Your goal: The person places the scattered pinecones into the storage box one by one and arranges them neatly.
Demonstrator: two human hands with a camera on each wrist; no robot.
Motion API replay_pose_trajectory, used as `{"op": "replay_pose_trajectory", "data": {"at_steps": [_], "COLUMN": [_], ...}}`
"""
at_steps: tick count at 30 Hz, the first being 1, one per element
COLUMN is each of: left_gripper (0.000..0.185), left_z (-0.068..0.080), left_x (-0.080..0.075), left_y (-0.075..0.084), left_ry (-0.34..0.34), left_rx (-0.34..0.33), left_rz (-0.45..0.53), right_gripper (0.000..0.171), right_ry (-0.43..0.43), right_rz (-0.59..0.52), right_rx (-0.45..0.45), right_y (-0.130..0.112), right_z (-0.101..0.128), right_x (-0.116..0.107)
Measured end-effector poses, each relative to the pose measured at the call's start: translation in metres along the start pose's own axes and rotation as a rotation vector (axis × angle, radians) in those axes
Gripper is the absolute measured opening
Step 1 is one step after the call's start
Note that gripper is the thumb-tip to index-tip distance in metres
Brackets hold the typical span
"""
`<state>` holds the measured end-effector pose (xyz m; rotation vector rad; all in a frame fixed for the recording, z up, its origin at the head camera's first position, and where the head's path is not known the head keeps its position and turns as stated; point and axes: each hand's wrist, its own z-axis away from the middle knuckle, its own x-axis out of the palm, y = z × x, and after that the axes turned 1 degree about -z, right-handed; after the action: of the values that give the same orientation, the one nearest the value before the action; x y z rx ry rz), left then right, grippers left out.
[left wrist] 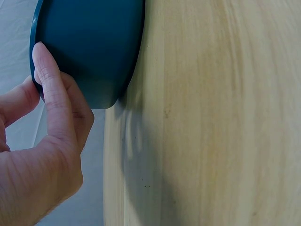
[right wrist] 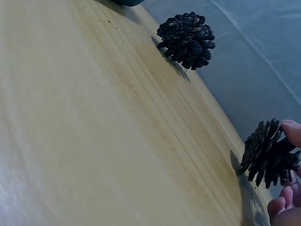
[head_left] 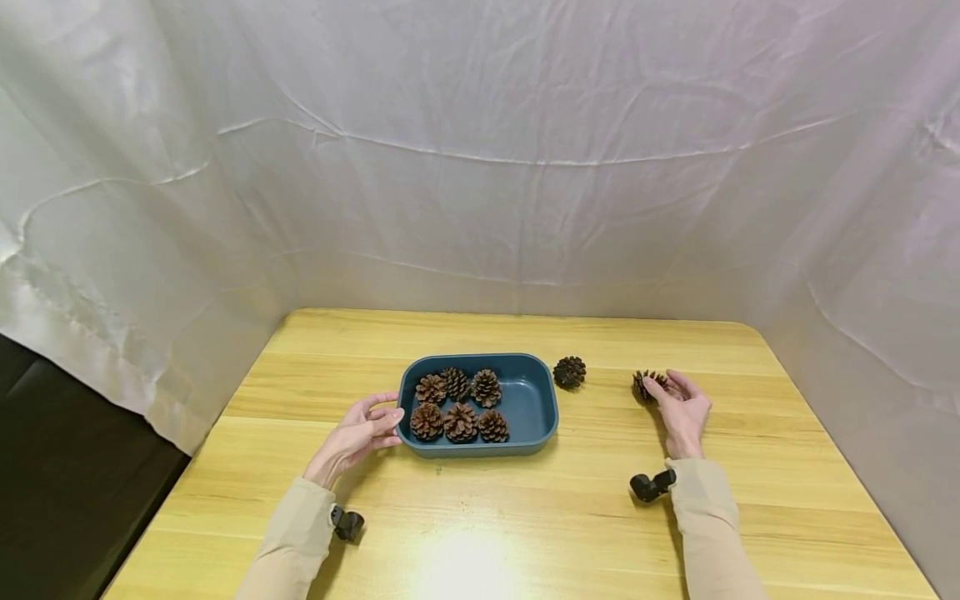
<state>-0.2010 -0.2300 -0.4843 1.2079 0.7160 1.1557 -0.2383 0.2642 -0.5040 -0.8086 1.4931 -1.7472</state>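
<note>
The left hand [head_left: 358, 433], fingers relaxed, touches the tray [head_left: 534, 398], which already holds six cones. One loose cone [head_left: 569, 372] waits beside it. The right hand [head_left: 681, 410] pinches the last cone [head_left: 647, 384], resting on the table [head_left: 750, 500].

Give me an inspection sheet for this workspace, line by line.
Surface: light wooden table, glare patch near the front edge.
Job's things: blue tray holding six pine cones; loose pine cone on the table right of the tray; another pine cone at the right fingertips.
Clutter: nothing seen.
Hands: left hand touches the tray's left end; right hand pinches its pine cone.
Cables: nothing seen.
Surroundings: white sheeting behind and on both sides.
</note>
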Motion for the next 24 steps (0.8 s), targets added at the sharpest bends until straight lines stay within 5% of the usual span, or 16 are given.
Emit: {"op": "replay_pose_trajectory", "data": {"at_steps": [9,24], "left_gripper": [0.060,0.059], "left_z": [0.0001,0.0005], "left_x": [0.0000,0.0000], "left_y": [-0.0006,-0.0001], "left_ry": [0.001,0.007], "left_rx": [0.001,-0.007], "left_rz": [0.001,0.006], "right_gripper": [0.062,0.053], "right_ry": [-0.095,-0.156], "right_rz": [0.225,0.238], "right_rx": [-0.089,-0.086], "right_y": [-0.0004,0.0003], "right_z": [0.0032,0.0033], "right_x": [0.0009,0.0014]}}
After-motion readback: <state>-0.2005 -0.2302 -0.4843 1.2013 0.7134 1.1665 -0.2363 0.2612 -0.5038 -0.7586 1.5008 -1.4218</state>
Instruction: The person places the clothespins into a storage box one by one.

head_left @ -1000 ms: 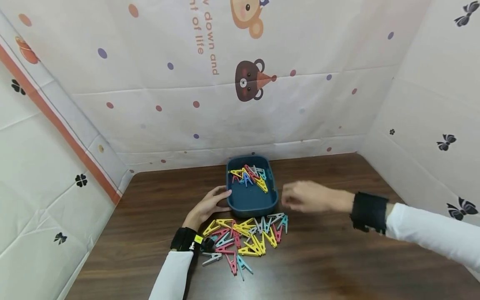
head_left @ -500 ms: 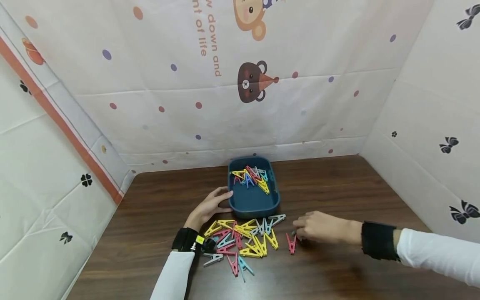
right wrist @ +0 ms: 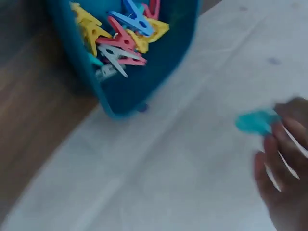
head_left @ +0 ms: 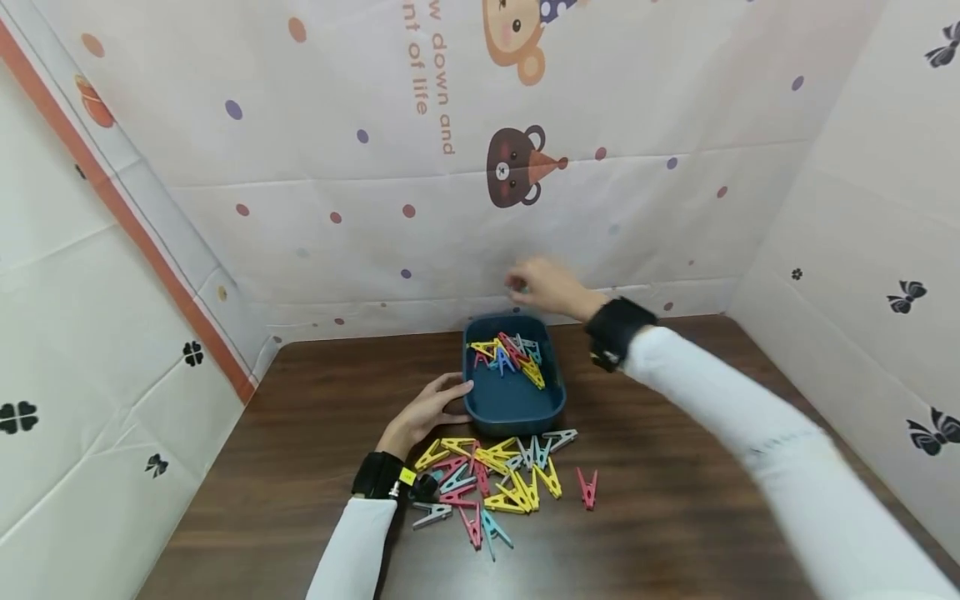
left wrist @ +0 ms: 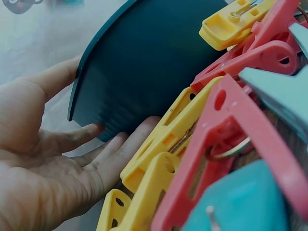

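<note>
My left hand (head_left: 429, 410) is at the left side of a dark blue plastic bin (head_left: 517, 408), thumb over its rim and fingers against the outer wall (left wrist: 139, 62). In the right wrist view, my right hand (right wrist: 284, 154) pinches a teal clothespin (right wrist: 255, 121) between thumb and fingertips, blurred by motion. In the head view that hand (head_left: 551, 287) is raised above the bin's far end. Several clothespins (head_left: 504, 360) in yellow, red, blue, grey and teal lie inside the bin.
In front of the bin, a loose pile of clothespins (head_left: 480, 475) lies on the brown wooden table (head_left: 660, 517). One red clothespin (head_left: 588, 489) lies apart to its right. A printed white cloth (head_left: 337, 250) hangs behind the table and along both sides.
My right hand drew a teal and a red clothespin rightward from the pile; the red one stayed on the table. It then rose over the bin's far end. My left hand stayed put.
</note>
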Motion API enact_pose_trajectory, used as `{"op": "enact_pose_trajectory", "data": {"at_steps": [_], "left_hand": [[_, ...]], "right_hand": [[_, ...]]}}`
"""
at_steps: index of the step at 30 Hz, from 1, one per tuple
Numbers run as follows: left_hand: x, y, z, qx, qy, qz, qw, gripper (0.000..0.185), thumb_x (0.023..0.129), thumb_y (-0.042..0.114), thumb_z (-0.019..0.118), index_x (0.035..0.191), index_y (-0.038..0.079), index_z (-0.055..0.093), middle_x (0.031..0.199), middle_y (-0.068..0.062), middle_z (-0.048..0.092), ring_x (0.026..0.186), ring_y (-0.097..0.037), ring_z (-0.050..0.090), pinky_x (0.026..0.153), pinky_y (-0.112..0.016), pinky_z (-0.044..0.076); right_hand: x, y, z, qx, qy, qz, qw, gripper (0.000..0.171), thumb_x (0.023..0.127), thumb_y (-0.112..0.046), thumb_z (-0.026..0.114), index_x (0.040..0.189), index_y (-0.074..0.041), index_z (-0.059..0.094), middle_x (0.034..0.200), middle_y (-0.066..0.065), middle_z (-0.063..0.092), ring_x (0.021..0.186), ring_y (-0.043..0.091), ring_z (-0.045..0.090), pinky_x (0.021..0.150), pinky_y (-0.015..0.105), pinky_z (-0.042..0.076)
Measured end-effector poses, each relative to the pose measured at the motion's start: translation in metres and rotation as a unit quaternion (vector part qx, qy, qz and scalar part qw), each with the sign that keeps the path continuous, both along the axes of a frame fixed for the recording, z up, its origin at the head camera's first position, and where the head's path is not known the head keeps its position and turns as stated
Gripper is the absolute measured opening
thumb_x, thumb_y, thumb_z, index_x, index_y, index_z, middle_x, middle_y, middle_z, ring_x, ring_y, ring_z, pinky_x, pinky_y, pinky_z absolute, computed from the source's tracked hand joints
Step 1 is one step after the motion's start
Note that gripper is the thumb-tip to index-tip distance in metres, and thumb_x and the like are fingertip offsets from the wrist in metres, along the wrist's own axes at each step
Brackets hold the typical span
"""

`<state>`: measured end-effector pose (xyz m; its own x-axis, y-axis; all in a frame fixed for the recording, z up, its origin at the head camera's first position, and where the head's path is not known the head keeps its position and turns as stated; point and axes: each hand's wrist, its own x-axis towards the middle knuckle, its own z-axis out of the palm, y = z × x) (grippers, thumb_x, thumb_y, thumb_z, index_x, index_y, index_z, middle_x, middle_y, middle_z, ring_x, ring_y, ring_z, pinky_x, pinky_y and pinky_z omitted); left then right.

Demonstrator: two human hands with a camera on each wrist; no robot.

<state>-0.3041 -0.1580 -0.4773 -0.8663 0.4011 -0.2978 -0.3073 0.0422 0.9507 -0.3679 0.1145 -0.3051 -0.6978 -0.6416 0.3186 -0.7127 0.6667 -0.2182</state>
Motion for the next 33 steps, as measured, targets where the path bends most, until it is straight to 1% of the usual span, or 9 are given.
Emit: {"op": "enact_pose_trajectory", "data": {"at_steps": [3,7,10,12,16,19,22,27,33], "left_hand": [[-0.005,0.006,0.0,0.007,0.001,-0.011,0.9999,0.068,0.101,0.038,0.065,0.156,0.012,0.035,0.159,-0.021,0.034,0.141,-0.04,0.048,0.103,-0.048,0.058],[-0.006,0.005,0.002,0.002,0.005,-0.016,0.9999,0.069,0.101,0.039,0.065,0.157,0.011,0.033,0.159,-0.023,0.033,0.141,-0.042,0.047,0.102,-0.048,0.058],[-0.005,-0.002,0.003,-0.006,0.006,-0.005,1.0,0.067,0.103,0.038,0.063,0.157,0.011,0.033,0.16,-0.022,0.033,0.14,-0.042,0.048,0.101,-0.048,0.059],[-0.004,-0.008,0.004,-0.012,0.011,0.002,0.9999,0.066,0.104,0.037,0.061,0.157,0.01,0.032,0.16,-0.022,0.032,0.14,-0.042,0.048,0.101,-0.048,0.059],[-0.005,-0.012,0.006,-0.012,0.009,0.009,0.9998,0.066,0.104,0.036,0.061,0.158,0.011,0.032,0.16,-0.021,0.033,0.141,-0.042,0.047,0.102,-0.048,0.058],[-0.006,-0.01,0.004,-0.015,0.007,0.009,0.9998,0.066,0.103,0.037,0.062,0.157,0.011,0.033,0.158,-0.021,0.036,0.139,-0.04,0.049,0.102,-0.048,0.059],[-0.008,-0.003,0.001,-0.012,0.008,0.004,0.9999,0.067,0.103,0.038,0.062,0.157,0.011,0.034,0.156,-0.021,0.039,0.137,-0.038,0.052,0.102,-0.047,0.058],[-0.006,0.012,-0.002,-0.002,0.01,-0.004,0.9999,0.067,0.103,0.038,0.063,0.157,0.012,0.033,0.157,-0.021,0.037,0.137,-0.037,0.052,0.103,-0.047,0.058],[0.001,0.017,0.002,0.005,0.008,0.003,1.0,0.066,0.103,0.036,0.062,0.157,0.011,0.033,0.161,-0.019,0.032,0.145,-0.038,0.043,0.106,-0.05,0.056]], "right_hand": [[-0.025,-0.019,-0.026,0.069,-0.118,-0.048,0.989,0.014,0.097,-0.01,0.067,0.104,-0.001,0.075,0.102,0.015,0.073,0.089,0.025,0.067,0.08,0.037,0.059],[-0.04,-0.043,-0.06,0.152,-0.266,-0.135,0.942,0.017,0.1,-0.015,0.064,0.089,-0.009,0.076,0.083,0.003,0.066,0.069,0.015,0.055,0.061,0.027,0.049],[-0.041,-0.061,-0.07,0.183,-0.305,-0.169,0.919,0.032,0.101,-0.015,0.061,0.069,-0.014,0.065,0.067,-0.002,0.047,0.057,0.013,0.039,0.051,0.026,0.036],[-0.037,-0.069,-0.065,0.186,-0.295,-0.16,0.924,0.035,0.101,-0.013,0.06,0.066,-0.013,0.06,0.066,0.0,0.044,0.057,0.015,0.036,0.052,0.027,0.032],[-0.011,-0.071,-0.028,0.167,-0.2,-0.106,0.96,0.016,0.101,-0.017,0.064,0.09,-0.011,0.074,0.086,0.004,0.065,0.071,0.015,0.055,0.062,0.026,0.048],[0.027,-0.054,0.002,0.144,-0.086,-0.052,0.984,0.016,0.101,-0.024,0.065,0.104,-0.011,0.075,0.096,0.005,0.072,0.077,0.016,0.064,0.066,0.029,0.055],[0.074,-0.02,0.012,0.134,-0.005,-0.024,0.991,0.015,0.099,-0.024,0.068,0.096,-0.011,0.074,0.083,0.004,0.069,0.066,0.014,0.059,0.053,0.025,0.048],[0.142,0.037,-0.019,0.148,-0.004,-0.013,0.989,0.009,0.092,-0.022,0.076,0.087,-0.016,0.073,0.08,-0.002,0.066,0.063,0.005,0.054,0.047,0.015,0.038],[0.176,0.066,-0.08,0.161,-0.04,0.031,0.986,0.023,0.087,-0.02,0.082,0.107,-0.01,0.076,0.108,0.006,0.07,0.09,0.016,0.065,0.065,0.027,0.06]]}}
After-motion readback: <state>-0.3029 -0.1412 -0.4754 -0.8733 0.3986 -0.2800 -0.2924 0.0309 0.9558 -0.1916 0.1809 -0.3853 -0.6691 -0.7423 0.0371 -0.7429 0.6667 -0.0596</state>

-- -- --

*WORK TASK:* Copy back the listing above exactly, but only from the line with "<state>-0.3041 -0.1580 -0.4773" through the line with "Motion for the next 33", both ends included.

*REPLY:*
<state>-0.3041 -0.1580 -0.4773 -0.8663 0.4011 -0.2978 -0.3073 0.0422 0.9507 -0.3679 0.1145 -0.3051 -0.6978 -0.6416 0.3186 -0.7127 0.6667 -0.2182</state>
Motion for the next 33 steps, as measured, targets where the path bends most, until it is straight to 1% of the usual span, or 9 are given.

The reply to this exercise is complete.